Eventually yes, and we should. Does it have anything to do with trade policy with China in 2026? Not particularly; it’s sort of interconnected the way everything is, but that’s all. (Or was that the joke?)
Well you said Lemmy says more transit too much, so … I had to oblige. 😄
Europe, Japan, Korea. They have their own problems too but it’s the USA and China that are actively threatening Canada.
It’s bizarre because the scales have really tipped.
3 years ago, China wanted to directly interfere with Canada for the purpose of stacking the government to be more “Pro-China”, and that’s an active threat for sure. The USA just wanted favorable trade conditions and general support on the world stage.
Fast forward to now, the USA is actively trying to destabilize and divide Canada. They want a weaker nation. Seed dissert. Makes the country easier to push around. China… still obviously wants Canada to be more “Pro-China”, but for Canada to be what they want… they still want a strong Canada. A strong Canada could be a vocal counterbalance. One in disarray can not.
So, while it’s true that both countries are actively threatening Canada, their idealized vision for a Canada that can be exploited are basically polar opposites. A strong Canada willing to break ranks w/ the USA, vs a fractured weakened country thar can’t afford to.
China does not want a strong Canada. A strong Canada might speak out about Taiwan and demand change before making trade deals. A strong Canada will look for more ethical but expensive trade partners in Europe.
The US wants Canada directly for resources, China wants a scared Canada who is willing to take any deal just to get some stability.
Insightful.
I’d add that our opinions, like mine, have been heavily influenced by pro-US and anti-China propaganda by American and pro-American actors for a long time. I only started noticing it over the last couple of years. Now it’s obvious as day. Not saying there’s nothing to worry about. Just musing on our collective opinion towards China.
See when trump says paid actors are protesting him, i think he’s funding this kind of shit.
Did you never care until Trump that you were buying so many US cars? What threat is China to Canada?
They are one of the most powerful world players and xenophobes, they are an existential threat to everyone.
Why pick characteristics indistinguishable between China and the US lol
The US? Absolutely. China? Lol.
Remember that whole thing where they interfered with elections and were policing expats from China? That never stopped.

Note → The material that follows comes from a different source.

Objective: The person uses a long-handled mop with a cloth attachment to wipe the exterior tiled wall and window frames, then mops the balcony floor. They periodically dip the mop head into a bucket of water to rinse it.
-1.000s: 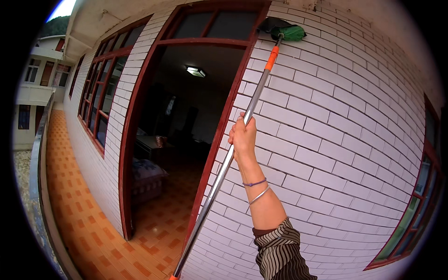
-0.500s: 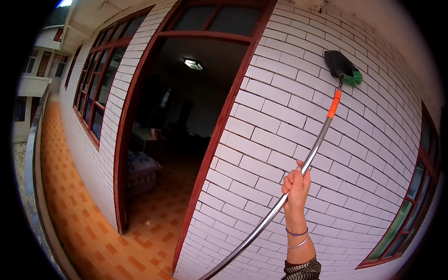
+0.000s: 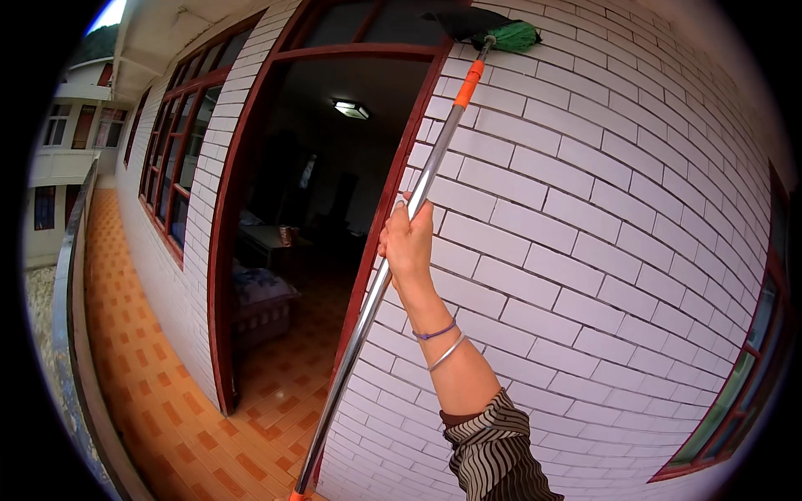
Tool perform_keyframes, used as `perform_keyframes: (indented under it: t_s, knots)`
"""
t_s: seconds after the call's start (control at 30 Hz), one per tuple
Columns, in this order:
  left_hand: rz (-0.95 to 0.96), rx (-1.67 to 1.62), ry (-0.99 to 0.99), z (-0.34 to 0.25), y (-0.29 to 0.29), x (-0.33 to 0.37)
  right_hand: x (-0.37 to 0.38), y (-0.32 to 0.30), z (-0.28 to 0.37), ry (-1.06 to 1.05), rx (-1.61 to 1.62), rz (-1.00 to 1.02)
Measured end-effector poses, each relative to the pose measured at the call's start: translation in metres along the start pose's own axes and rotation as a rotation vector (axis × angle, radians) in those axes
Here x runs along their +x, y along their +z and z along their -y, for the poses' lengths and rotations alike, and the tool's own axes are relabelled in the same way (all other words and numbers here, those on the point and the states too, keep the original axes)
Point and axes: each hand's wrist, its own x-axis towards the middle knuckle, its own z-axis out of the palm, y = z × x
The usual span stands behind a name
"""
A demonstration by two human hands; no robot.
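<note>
Silver pole (image 3: 438, 155); orange collar (image 3: 469, 84), green bristles (image 3: 515, 37), black flap (image 3: 468, 22).

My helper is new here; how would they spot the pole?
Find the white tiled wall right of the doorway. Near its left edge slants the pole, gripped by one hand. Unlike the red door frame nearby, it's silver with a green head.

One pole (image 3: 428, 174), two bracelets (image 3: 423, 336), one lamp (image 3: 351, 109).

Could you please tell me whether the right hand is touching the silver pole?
Touching: the head view shows the right hand wrapped around the silver pole.
</note>
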Motion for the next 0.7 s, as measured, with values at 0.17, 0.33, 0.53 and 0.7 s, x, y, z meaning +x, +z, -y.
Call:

Policing expats, sure. But what about this election interference?
https://en.wikipedia.org/wiki/Chinese_government_interference_in_the_2019_and_2021_Canadian_federal_elections
Well, I hope next time they will make the “socialist” NDP win then.
Bicycle
Aint no way am I willing or even able to bike 50km to work each way in the winter.

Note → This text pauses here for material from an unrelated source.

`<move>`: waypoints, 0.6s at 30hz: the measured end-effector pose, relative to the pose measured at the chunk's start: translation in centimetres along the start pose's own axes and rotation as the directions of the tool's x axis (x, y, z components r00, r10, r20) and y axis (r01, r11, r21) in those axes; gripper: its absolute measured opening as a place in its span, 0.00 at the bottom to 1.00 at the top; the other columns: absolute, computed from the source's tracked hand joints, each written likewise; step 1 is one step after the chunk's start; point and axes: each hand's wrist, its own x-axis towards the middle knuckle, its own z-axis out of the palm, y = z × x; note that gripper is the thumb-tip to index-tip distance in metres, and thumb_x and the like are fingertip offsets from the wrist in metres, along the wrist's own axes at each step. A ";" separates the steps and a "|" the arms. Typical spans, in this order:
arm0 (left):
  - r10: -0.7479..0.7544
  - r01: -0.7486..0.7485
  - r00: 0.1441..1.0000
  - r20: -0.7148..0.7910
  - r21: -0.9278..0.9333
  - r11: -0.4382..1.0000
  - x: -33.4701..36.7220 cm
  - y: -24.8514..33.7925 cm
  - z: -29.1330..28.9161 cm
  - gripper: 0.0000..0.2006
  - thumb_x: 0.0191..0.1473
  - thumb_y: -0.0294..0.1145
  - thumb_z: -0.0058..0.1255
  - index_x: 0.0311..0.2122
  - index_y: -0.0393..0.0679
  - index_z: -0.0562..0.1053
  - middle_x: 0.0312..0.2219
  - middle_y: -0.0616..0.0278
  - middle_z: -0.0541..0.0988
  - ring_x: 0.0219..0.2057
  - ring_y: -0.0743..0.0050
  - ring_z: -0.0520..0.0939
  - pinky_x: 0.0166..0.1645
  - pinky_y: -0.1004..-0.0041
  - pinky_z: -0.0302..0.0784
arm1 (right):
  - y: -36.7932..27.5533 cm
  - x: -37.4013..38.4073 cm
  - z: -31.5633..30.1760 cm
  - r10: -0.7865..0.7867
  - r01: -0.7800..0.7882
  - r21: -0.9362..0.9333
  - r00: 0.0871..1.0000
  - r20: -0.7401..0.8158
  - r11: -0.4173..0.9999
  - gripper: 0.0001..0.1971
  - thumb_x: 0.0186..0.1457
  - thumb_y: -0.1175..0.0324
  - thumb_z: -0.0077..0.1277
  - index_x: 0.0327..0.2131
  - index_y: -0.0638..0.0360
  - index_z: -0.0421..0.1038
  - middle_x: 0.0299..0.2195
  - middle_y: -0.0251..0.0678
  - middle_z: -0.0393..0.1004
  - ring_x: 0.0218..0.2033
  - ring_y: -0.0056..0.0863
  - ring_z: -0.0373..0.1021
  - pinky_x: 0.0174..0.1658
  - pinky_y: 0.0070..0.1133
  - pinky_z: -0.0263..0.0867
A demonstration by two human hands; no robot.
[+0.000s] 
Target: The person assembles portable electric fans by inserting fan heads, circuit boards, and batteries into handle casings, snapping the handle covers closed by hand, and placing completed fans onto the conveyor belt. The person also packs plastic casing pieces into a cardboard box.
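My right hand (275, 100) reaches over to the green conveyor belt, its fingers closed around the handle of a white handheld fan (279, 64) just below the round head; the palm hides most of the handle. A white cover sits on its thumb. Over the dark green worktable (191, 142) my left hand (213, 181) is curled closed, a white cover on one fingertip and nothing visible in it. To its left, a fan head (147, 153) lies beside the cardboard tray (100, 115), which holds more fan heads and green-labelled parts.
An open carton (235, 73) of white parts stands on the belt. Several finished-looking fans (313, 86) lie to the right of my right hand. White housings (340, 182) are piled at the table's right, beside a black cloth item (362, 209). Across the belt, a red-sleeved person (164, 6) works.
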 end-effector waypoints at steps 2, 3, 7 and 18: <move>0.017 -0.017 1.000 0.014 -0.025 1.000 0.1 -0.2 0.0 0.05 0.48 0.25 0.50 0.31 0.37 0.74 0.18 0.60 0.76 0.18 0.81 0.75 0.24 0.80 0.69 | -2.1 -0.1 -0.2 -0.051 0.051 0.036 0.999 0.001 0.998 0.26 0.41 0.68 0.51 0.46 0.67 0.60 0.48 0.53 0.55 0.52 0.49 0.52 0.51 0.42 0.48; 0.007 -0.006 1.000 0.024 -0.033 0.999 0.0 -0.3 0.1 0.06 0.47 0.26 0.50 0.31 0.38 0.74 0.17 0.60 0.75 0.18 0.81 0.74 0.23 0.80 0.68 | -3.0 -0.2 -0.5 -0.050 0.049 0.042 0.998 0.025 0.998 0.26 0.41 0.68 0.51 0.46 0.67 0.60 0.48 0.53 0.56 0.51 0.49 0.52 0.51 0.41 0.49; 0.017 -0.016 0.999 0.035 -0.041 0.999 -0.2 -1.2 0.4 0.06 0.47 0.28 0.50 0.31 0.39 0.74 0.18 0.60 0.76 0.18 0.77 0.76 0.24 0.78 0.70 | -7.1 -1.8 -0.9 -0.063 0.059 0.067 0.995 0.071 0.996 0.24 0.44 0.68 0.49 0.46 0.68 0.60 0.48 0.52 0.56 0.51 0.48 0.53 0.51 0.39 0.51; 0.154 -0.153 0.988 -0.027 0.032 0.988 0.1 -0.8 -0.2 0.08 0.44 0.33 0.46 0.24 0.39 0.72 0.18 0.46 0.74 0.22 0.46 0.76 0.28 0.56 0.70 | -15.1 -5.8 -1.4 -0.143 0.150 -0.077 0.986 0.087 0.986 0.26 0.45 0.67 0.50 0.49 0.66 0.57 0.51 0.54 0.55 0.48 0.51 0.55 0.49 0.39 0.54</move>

I do around town but a 30km commute to a 12hr shift is not really viable.
Reminder that ~100% of Canadian territory is not urban.
Don’t like 70% of Canadians live in urban environments though? Meaning a lot of people could probably get by with a bicycle and public transit. Not everyone of course, but the “~100% of territory is not urban” line is kinda misleading when ~100% of territory is also devoid of human activity in the first place.

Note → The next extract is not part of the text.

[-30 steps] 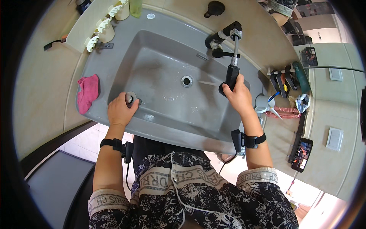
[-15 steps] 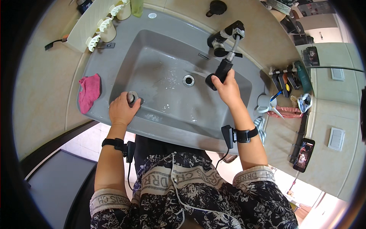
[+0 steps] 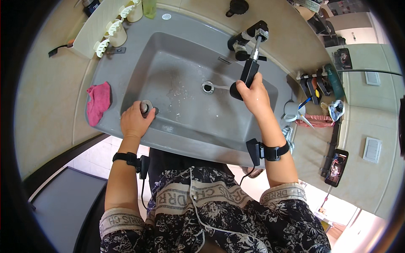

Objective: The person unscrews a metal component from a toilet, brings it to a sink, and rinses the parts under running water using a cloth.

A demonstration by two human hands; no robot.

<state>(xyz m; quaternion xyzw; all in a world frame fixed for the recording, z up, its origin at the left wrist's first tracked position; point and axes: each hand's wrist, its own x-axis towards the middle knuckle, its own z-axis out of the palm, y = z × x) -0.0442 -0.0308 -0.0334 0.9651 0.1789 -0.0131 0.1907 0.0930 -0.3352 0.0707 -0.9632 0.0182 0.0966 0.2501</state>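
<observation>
In the grey sink basin (image 3: 192,126), my right hand (image 3: 257,97) is wrapped round the black spray head (image 3: 249,72) of the tap, its thumb near the lower end. A stream of water (image 3: 221,87) runs from the head leftward to the round drain hole (image 3: 207,88), whose metal ring is bare. At the basin's front left corner, my left hand (image 3: 134,121) has its thumb and fingers closed about a round metal drain stopper (image 3: 145,108). Its underside is hidden. The black tap body (image 3: 242,40) stands on the back rim, joined to the spray head by a metal tube.
A pink cloth (image 3: 99,103) lies on the left rim. Cream cups (image 3: 118,36) with scalloped clips stand at the back left, by a green bottle (image 3: 149,7). On the right are a white jug (image 3: 292,111), a rack of brushes (image 3: 312,86) and a phone (image 3: 336,168).
My right hand has turned the spray head more upright and shifted slightly right. The stream now reaches the drain; wet spots on the basin floor have changed. My left hand stays put.
</observation>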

Sure. But 70% bikes is still 30% cars (or busses, or offroad whatever).
Farmland has to be at least 10%, and then outside the high arctic there’s trapping and native hunting, if only when someone passes through. There’s human activity. It’s not just crudely rendered videogame scenery as soon as you leave whatever city.
This just in, Toronto doesn’t exist
If you haven’t seen it before, that little squiggle means “approximately”.